My work business card has a pretty-high-resolution QR code on the back
of it.  The PGP fingerprint is printed along the bottom.  It's a
smallish font, but it still fits everything... Most people I know, who
care about putting a fingerprint on the card, design things with the
fingerprint as a non-sacraficed design element.

> Approaches
>  - I suggest giving users X seconds to perform a comparison between a pair
> of values that are either identical or close, then seeing whether they
> correctly distinguish these cases.  X can be calibrated by performing some
> preliminary tests, then choosing a number that's likely to produce a
> variable error rate (i.e. not so low that subjects are always guessing
> randomly, not so high that they're always getting it right).  This is
> modeled after "character legibility" studies, e.g.
>
>  http://psychology.wichita.edu/surl/usabilitynews/81/legibility.asp

Sounds good.

> Modulating Speed
>  - For the "Spoken Aloud" test, why not just have pairs of subjects compare
> the fingerprints by speaking to each other?

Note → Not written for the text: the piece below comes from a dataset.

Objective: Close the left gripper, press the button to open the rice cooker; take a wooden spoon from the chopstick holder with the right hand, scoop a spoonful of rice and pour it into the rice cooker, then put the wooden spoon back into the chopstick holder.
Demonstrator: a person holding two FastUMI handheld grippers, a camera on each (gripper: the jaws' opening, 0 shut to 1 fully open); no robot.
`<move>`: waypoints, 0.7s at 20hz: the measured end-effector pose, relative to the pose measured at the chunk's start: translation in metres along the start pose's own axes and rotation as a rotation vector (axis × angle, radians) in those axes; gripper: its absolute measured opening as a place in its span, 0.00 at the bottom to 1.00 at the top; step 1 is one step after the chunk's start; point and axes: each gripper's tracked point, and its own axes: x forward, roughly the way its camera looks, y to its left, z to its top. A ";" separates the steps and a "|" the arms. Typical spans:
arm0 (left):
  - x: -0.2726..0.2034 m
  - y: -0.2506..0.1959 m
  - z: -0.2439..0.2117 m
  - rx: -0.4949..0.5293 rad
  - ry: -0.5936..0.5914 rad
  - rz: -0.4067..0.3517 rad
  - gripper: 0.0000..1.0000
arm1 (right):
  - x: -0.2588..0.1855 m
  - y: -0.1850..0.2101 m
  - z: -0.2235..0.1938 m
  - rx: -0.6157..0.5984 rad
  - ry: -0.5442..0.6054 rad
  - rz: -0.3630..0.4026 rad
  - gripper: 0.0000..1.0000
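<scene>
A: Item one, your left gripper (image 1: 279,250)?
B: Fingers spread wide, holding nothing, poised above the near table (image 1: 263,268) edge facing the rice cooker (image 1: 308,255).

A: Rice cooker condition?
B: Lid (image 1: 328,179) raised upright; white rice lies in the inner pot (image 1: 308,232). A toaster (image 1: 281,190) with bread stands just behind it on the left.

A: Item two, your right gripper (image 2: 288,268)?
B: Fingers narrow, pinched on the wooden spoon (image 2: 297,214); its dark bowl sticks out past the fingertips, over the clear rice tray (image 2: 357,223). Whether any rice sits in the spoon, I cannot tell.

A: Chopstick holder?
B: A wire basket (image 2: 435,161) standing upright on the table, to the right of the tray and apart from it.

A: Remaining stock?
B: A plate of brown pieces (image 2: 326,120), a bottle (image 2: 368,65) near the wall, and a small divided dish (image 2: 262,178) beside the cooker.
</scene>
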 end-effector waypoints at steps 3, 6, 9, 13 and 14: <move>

Is the idea here to make the speed at which fingerprints are read
variable, but out of the control of the experiement conductor, so it's
variable in a "simulating the real world" sense?

> Error Rates
>  - I'm not sure about the '"One Subtle Flaw" case, because the fingerprints
> have different notions of "tokens" so this will be hard to compare between
> formats.  Also, it doesn't model a realistic attacker.

I agree it doesn't model a real attacker, but I thought it might help
us draw conclusions better.  Instead of just saying "Most users are
not fooled by a 2^80 match", perhaps we can say "If users actually
verify fingerprints, most are not fooled by any unmatching bytes."
Across the spectrum of unmatching bytes (from all bytes unmatching to
no bytes unmatching) test points along the spectrum to see if there's
a dropoff.  Granted we're only testing a couple points, but it seemed
this was a good point on the spectrum.

I'm not married to it though.

>  - For the computationally-chosen flaw, I think you should just assume an
> attacker that can consider 2^80 random candidate fingerprints, and choose
> the closest-matched fingerprint this attacker could find (but of course
> don't actually do 2^80 hashes, just set 80 bits of the fingerprint equal).

I do like this idea better, as it requires a lot less work. =)

I will try and update the document this weekend with this and any
other feedback I get.

-tom